**WHAT YOU ARE ASKED TO DO**
Transcribe all of the records, leaving out any pictures.

**RECORDS TO USE**
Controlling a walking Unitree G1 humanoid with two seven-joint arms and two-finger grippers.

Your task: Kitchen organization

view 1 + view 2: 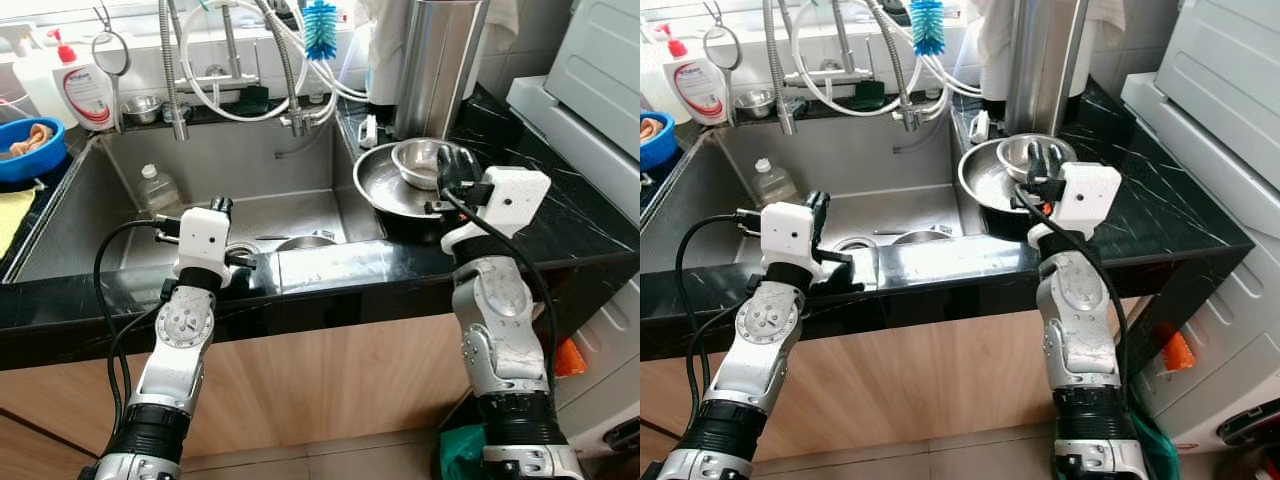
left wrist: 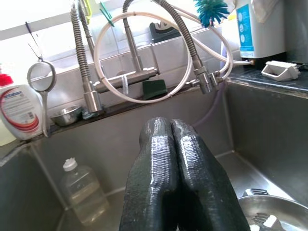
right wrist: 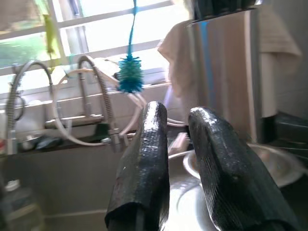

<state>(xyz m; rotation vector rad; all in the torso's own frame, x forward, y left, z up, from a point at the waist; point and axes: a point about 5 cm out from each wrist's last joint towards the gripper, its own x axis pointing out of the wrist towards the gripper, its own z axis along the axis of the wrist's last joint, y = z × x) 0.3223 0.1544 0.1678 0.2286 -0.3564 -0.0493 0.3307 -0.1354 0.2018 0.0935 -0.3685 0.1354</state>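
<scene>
**Two steel bowls ahead of the right end effector**

Left eye view: the right end effector (image 1: pixel 452 172) hovers over the black surface (image 1: pixel 560 215) beside the sink (image 1: pixel 70 215), its fingers reaching the near rim of the large steel bowl (image 1: pixel 377 180). A small steel bowl (image 1: pixel 418 160) sits nested inside the large one, just beyond the fingertips. That makes two bowls in the stack; a third, tiny bowl (image 1: pixel 143 107) stands far off on the ledge behind the taps. The left end effector (image 1: pixel 222 206) hangs over the sink's front edge.

Right eye view: the same stack lies directly ahead of the right end effector, touching or nearly touching it; which cannot be told.

Left wrist view: the left end effector's fingers (image 2: pixel 154 168) are clenched together on nothing. Ahead and below lies one plastic bottle (image 2: pixel 82 192) in the basin.

Right wrist view: the right end effector's fingers (image 3: pixel 144 168) stand slightly parted, released, with the bowls just past them.

The bowls are probably light, stiff and slippery, apt to slide or clatter; a pinch across the thin rim looks the surest hold, taking the small one first.
</scene>
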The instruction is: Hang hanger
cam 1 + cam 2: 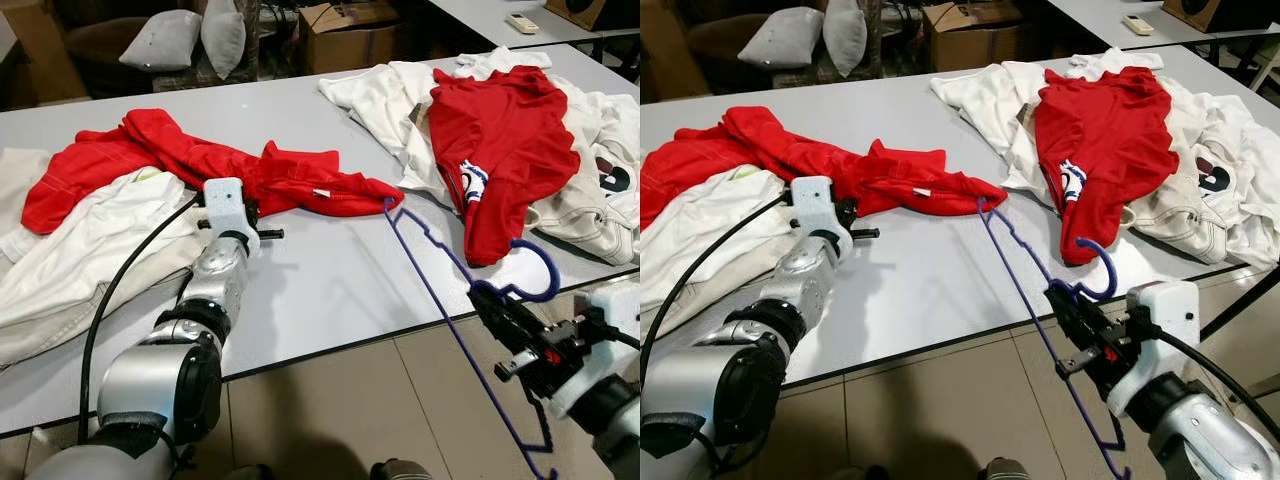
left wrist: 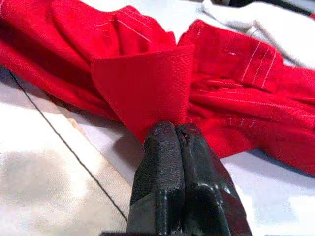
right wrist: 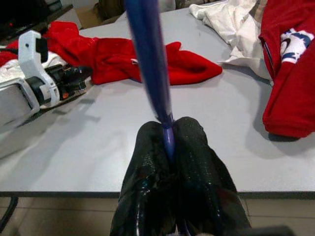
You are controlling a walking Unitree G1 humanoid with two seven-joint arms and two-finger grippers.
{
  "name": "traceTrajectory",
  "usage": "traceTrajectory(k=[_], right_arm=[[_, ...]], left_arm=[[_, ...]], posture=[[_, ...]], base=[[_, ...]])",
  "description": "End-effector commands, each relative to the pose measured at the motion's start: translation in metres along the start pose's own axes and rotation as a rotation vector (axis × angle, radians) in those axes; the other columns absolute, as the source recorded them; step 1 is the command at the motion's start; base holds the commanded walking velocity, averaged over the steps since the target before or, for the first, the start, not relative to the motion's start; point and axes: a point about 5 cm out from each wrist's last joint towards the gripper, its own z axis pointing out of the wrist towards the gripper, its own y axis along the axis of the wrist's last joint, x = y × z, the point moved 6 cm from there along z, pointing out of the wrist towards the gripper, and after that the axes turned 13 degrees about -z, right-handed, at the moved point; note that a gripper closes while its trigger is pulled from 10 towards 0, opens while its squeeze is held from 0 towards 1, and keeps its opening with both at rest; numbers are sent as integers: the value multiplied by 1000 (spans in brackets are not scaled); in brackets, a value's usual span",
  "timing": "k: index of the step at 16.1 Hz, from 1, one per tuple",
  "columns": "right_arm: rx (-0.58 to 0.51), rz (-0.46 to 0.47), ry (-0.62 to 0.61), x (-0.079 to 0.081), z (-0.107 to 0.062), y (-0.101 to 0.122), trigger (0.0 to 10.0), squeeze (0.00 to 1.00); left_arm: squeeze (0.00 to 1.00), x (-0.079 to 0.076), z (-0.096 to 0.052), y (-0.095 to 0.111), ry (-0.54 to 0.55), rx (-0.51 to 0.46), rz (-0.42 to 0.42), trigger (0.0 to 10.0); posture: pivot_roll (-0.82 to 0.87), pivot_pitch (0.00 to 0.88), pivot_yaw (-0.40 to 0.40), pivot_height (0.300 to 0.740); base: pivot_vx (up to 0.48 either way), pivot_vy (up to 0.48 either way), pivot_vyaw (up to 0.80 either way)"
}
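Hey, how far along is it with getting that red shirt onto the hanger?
Done: both grips are made. The right gripper is shut on the blue hanger, and the left gripper pinches a fold of the red shirt. In hand: one hanger end sits at the shirt's edge on the table. Left: the shirt is not on the hanger yet.

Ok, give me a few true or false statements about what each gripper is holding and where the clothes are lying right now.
1. The right gripper is shut on the blue hanger. True.
2. The left gripper is open above bare table. False: it is shut on a fold of the red garment.
3. The hanger's far end touches that red garment. True.
4. The hanger already carries a white shirt. False: nothing hangs on it.
5. Another red shirt lies on white clothes. True.
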Motion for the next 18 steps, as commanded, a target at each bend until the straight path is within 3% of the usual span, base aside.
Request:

**EXERCISE OUTPUT**
Controlling a walking Unitree G1 humanoid with two seven-joint arms and two-finger grippers.

Your task: Kitchen organization

view 1 + view 2: 
left wrist: 
right wrist: 

<state>(xyz m; rotation vector rad; all in the torso's own frame, x forward, y left, z up, from a point at the waist; point and axes: a point about 5 cm out from each wrist's last joint towards the gripper, its own x axis pointing out of the wrist towards the gripper, its own z axis along the axis of the wrist's last joint, y = z × x) 0.3223 0.1544 0.1678 0.2286 -0.3564 -0.0493 0.3307 -0.1354 0.2018 0.0935 -0.3685 0.1354</state>
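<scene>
**Two steel bowls ahead of the right end effector**

Left eye view: the right end effector (image 1: pixel 452 172) hovers over the black surface (image 1: pixel 560 215) beside the sink (image 1: pixel 70 215), its fingers reaching the near rim of the large steel bowl (image 1: pixel 377 180). A small steel bowl (image 1: pixel 418 160) sits nested inside the large one, just beyond the fingertips. That makes two bowls in the stack; a third, tiny bowl (image 1: pixel 143 107) stands far off on the ledge behind the taps. The left end effector (image 1: pixel 222 206) hangs over the sink's front edge.

Right eye view: the same stack lies directly ahead of the right end effector, touching or nearly touching it; which cannot be told.

Left wrist view: the left end effector's fingers (image 2: pixel 154 168) are clenched together on nothing. Ahead and below lies one plastic bottle (image 2: pixel 82 192) in the basin.

Right wrist view: the right end effector's fingers (image 3: pixel 144 168) stand slightly parted, released, with the bowls just past them.

The bowls are probably light, stiff and slippery, apt to slide or clatter; a pinch across the thin rim looks the surest hold, taking the small one first.
</scene>
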The instruction is: Hang hanger
cam 1 + cam 2: 
left wrist: 
right wrist: 
You are controlling a walking Unitree G1 humanoid with two seven-joint arms and two-finger grippers.
{
  "name": "traceTrajectory",
  "usage": "traceTrajectory(k=[_], right_arm=[[_, ...]], left_arm=[[_, ...]], posture=[[_, ...]], base=[[_, ...]])",
  "description": "End-effector commands, each relative to the pose measured at the motion's start: translation in metres along the start pose's own axes and rotation as a rotation vector (axis × angle, radians) in those axes; the other columns absolute, as the source recorded them; step 1 is the command at the motion's start; base holds the commanded walking velocity, averaged over the steps since the target before or, for the first, the start, not relative to the motion's start; point and axes: a point about 5 cm out from each wrist's last joint towards the gripper, its own z axis pointing out of the wrist towards the gripper, its own y axis along the axis of the wrist's last joint, x = y × z, the point moved 6 cm from there along z, pointing out of the wrist towards the gripper, and after that the axes turned 13 degrees about -z, right-handed, at the moved point; note that a gripper closes while its trigger is pulled from 10 towards 0, opens while its squeeze is held from 0 towards 1, and keeps its opening with both at rest; numbers are sent as integers: the value multiplied by 1000 (spans in brackets are not scaled); in brackets, a value's usual span",
  "timing": "k: index of the step at 16.1 Hz, from 1, one per tuple",
  "columns": "right_arm: rx (-0.58 to 0.51), rz (-0.46 to 0.47), ry (-0.62 to 0.61), x (-0.079 to 0.081), z (-0.107 to 0.062), y (-0.101 to 0.122), trigger (0.0 to 10.0), squeeze (0.00 to 1.00); left_arm: squeeze (0.00 to 1.00), x (-0.079 to 0.076), z (-0.096 to 0.052), y (-0.095 to 0.111), ry (-0.54 to 0.55), rx (-0.51 to 0.46), rz (-0.42 to 0.42), trigger (0.0 to 10.0); posture: pivot_roll (-0.82 to 0.87), pivot_pitch (0.00 to 0.88), pivot_yaw (-0.40 to 0.40), pivot_height (0.300 to 0.740); base: pivot_vx (up to 0.48 either way), pivot_vy (up to 0.48 either way), pivot_vyaw (up to 0.80 either way)"
}
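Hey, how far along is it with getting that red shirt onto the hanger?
Done: both grips are made. The right gripper is shut on the blue hanger, and the left gripper pinches a fold of the red shirt. In hand: one hanger end sits at the shirt's edge on the table. Left: the shirt is not on the hanger yet.

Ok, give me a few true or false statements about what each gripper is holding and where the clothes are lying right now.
1. The right gripper is shut on the blue hanger. True.
2. The left gripper is open above bare table. False: it is shut on a fold of the red garment.
3. The hanger's far end touches that red garment. True.
4. The hanger already carries a white shirt. False: nothing hangs on it.
5. Another red shirt lies on white clothes. True.
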Motion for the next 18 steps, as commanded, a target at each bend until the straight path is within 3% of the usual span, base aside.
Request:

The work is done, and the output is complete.